January 2002 Shooting opened, as is only right, with coffee, spliff and Playstation. Dave Smith had the misfortune of taking on the central dealer role; I wanted someone against the type of the grubby evil scumbag as it simply wasn't always the case, plus he was naturally the kind of laid back and understated person the part needed; all the colour came from the people he came into contact with. I don't think either of us fully appreciated how much work it was going to be though, I seem to remember saying something about "3 months, tops", what a prick. Sorry Dave for taking up two years of your life with "there's just 3 scenes left and that's it!".
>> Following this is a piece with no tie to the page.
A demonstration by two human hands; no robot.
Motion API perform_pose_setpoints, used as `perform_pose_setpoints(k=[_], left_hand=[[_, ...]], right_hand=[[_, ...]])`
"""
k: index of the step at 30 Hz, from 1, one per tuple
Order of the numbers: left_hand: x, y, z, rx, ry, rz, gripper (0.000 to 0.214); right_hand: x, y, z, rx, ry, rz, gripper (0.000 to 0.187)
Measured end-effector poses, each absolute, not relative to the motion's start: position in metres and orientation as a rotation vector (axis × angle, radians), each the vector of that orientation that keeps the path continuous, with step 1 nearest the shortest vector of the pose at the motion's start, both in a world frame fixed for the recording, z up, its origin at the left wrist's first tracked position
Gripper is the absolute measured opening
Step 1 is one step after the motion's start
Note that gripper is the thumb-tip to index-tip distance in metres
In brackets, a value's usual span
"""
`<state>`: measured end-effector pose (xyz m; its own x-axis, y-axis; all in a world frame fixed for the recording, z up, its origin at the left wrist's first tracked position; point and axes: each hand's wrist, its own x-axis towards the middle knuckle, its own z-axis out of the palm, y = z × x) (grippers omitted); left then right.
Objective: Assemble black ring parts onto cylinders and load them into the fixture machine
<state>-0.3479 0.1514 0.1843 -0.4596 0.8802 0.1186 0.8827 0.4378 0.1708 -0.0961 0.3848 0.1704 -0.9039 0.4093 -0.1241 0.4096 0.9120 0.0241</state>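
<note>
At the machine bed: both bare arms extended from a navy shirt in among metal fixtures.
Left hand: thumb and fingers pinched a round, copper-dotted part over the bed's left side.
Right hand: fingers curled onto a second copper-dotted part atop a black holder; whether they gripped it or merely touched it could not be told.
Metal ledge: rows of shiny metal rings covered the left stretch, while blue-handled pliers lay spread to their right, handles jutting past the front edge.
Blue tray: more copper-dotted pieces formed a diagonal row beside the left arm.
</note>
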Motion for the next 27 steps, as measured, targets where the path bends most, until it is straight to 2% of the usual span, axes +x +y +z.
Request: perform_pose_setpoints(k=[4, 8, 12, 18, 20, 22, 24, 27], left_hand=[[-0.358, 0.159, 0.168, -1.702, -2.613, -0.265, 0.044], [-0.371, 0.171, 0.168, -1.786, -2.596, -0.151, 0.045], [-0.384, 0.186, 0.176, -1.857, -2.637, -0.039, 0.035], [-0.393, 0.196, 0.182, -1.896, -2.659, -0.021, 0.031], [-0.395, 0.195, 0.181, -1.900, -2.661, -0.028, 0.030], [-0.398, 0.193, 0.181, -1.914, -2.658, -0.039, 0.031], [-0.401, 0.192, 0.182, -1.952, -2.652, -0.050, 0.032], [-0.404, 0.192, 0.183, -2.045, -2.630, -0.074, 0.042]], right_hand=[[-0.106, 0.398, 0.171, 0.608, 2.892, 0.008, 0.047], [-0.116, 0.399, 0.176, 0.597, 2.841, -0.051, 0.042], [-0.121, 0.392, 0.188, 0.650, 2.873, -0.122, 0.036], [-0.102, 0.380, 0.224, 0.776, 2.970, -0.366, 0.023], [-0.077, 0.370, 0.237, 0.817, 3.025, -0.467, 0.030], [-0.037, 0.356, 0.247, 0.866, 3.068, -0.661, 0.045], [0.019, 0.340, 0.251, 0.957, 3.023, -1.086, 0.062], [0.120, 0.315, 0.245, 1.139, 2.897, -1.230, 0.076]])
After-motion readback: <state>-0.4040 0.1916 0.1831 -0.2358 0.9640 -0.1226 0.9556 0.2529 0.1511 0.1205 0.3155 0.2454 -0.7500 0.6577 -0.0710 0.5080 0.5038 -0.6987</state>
Much of the film takes place in the Dealer's flat (my flat, sorry landlord) and we got off to a great start, the acting was surprisingly natural and simple, with Neil Jordan and Gelli Graham doing great jobs of their parts, things went great, but it soon became clear it was going to take a lot longer than expected.
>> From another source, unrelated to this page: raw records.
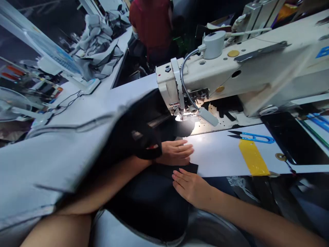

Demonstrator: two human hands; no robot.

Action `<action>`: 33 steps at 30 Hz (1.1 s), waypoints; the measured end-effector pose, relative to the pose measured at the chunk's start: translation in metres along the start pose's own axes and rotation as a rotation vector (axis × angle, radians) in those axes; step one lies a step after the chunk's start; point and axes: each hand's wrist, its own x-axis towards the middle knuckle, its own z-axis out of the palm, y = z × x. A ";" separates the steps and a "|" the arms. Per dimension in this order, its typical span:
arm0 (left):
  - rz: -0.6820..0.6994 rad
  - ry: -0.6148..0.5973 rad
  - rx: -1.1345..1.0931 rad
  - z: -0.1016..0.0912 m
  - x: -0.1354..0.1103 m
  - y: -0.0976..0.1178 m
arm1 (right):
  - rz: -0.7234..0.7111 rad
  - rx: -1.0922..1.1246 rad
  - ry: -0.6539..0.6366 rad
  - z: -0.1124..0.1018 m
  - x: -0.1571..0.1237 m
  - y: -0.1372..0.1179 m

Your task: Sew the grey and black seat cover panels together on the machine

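Observation:
A piece of black fabric [151, 199] lies over the front edge of the white sewing table [218, 154] and runs up under the needle of the cream sewing machine [231, 72]. My left hand [176, 152] rests flat on the fabric just in front of the presser foot [183, 115], fingers stretched out to the right. My right hand [189, 187] lies flat on the fabric nearer to me, fingers together and pointing left. A bunched fold of black fabric [138, 133] covers my left wrist.
Blue thread snips [253, 138] and a strip of yellow tape [253, 157] lie on the table to the right. A lamp on a flexible neck [205, 116] lights the needle area. A person in a red top [151, 24] sits behind the machine. Grey fabric pieces [99, 37] are piled at the far left.

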 end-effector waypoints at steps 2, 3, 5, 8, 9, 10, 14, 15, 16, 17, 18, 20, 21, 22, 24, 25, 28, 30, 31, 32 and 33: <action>0.019 0.012 0.002 0.000 0.021 0.005 | -0.023 -0.042 -0.003 0.001 0.006 -0.002; -0.067 0.004 0.026 0.000 0.031 0.004 | -0.028 -0.057 -0.001 0.002 0.007 -0.003; -0.320 -0.014 0.074 0.000 0.044 -0.004 | -0.022 -0.073 0.015 0.003 0.008 -0.005; -0.529 -0.040 0.112 0.002 0.043 -0.020 | 0.002 -0.075 0.041 0.005 0.005 -0.006; -0.515 -0.039 0.132 0.004 0.039 -0.025 | 0.006 -0.072 0.052 0.006 0.004 -0.005; -0.467 -0.030 0.157 0.006 0.033 -0.030 | 0.009 -0.066 0.064 0.007 0.003 -0.004; -0.148 0.025 0.237 0.018 0.017 -0.048 | -0.009 -0.038 0.048 0.004 0.008 0.005; -0.115 0.037 0.243 0.021 0.015 -0.052 | -0.011 -0.026 0.016 0.001 0.010 0.007; -0.112 0.045 0.245 0.025 0.015 -0.057 | -0.011 -0.008 -0.028 -0.002 0.013 0.010; -0.126 0.054 0.243 0.028 0.015 -0.061 | -0.012 0.017 -0.081 -0.005 0.015 0.012; -0.143 0.064 0.234 0.031 0.016 -0.066 | -0.012 0.047 -0.136 -0.008 0.017 0.015; -0.164 0.090 0.196 0.036 0.017 -0.072 | -0.014 0.103 -0.230 -0.013 0.021 0.019; -0.168 0.103 0.169 0.038 0.017 -0.074 | -0.014 0.122 -0.262 -0.014 0.022 0.021; -0.176 0.117 0.138 0.039 0.017 -0.075 | -0.013 0.133 -0.283 -0.015 0.023 0.022; -0.199 0.126 0.082 0.039 0.018 -0.075 | -0.008 0.136 -0.303 -0.013 0.026 0.024; -0.213 0.121 0.062 0.038 0.019 -0.074 | -0.005 0.125 -0.304 -0.010 0.027 0.024; -0.261 0.058 0.033 0.029 0.025 -0.066 | 0.001 0.048 -0.287 -0.001 0.029 0.020; -0.287 -0.012 0.037 0.018 0.031 -0.056 | -0.010 -0.007 -0.282 0.003 0.026 0.013; -0.302 -0.047 0.040 0.013 0.034 -0.050 | -0.016 -0.030 -0.286 0.004 0.022 0.009; -0.335 -0.079 0.039 0.008 0.037 -0.043 | -0.020 -0.051 -0.288 0.004 0.017 0.006; -0.383 -0.106 0.034 0.004 0.041 -0.037 | -0.018 -0.072 -0.283 0.003 0.010 0.002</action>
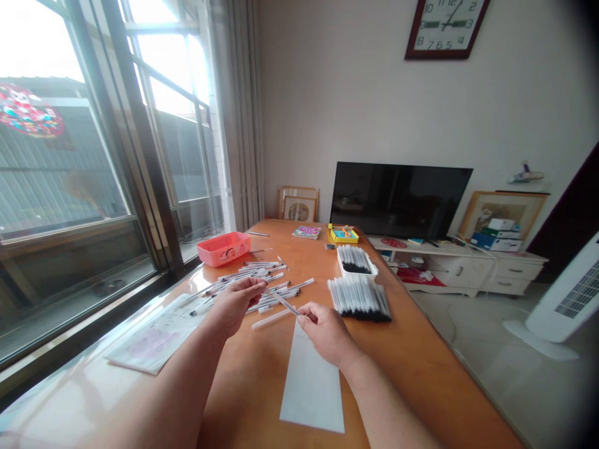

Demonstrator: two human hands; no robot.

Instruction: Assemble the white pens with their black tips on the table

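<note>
Across the glossy orange-brown table (pixel 243 393) by the window, as the head view has it, both hands meet over one slim pen (pixel 282 301). The left hand (pixel 235 304) pinches its far end between thumb and fingertips, and the right hand (pixel 326 330) grips the near end just as narrowly, so the shaft slants between them, clear of the tabletop. I'd judge the step in hand to be working that single pen two-handed; the next move calls for a light, steady pinch at both ends, kept in line. Whether a part is sliding on or off, I can't tell. Below lies a smooth white paper strip (pixel 312 390); just beyond the hands, a frosted, straight tube (pixel 271 320) rests near a tangle of loose pens (pixel 256 272). To the right, dark-tipped translucent pens (pixel 358 300) lie in a tidy, ridged row beside a white plastic tub (pixel 374 270), rounded at its corners.
</note>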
Spring 2002; As the weather picked up we started on exteriors in the backstreets of town, and occasional evening shoots in the Dealer's sitting room, I started shooting the acid trip sequence with Matt Bremerkamp, and Kev Rye did an impressive turn as one of the dealer's mates. Unfortunately for me Dave was starting to get busy with his job and couldn't give as much time, plus as the "easy" scenes got shot we started getting down to the "difficult" scenes; requiring large numbers of people, or out on location in town, and every time a shoot was about to go someone got tied up with something else or the weather would be wrong; for a film intended to look like winter the weather was getting pretty wrong all round.

Summer 2002; Shooting continued in the Dealer's sitting room, by now I was pretty resigned to having to shoot into and possibly beyond next winter; we slacked off for holidays and work and other projects, it was also around this time my now 4 year old trusty Sony camcorder caught it's peripheral lens on a doorframe and split into two pieces. Lots of panic and sticky tape later it came back together but refused to playback and would only switch off by removing the battery. Continuity became a concern in terms of hair growing and shortening and stubble and beards appearing from nowhere, or simply when Dave wore the wrong socks, we did all we could and kept Jackie Chan in mind.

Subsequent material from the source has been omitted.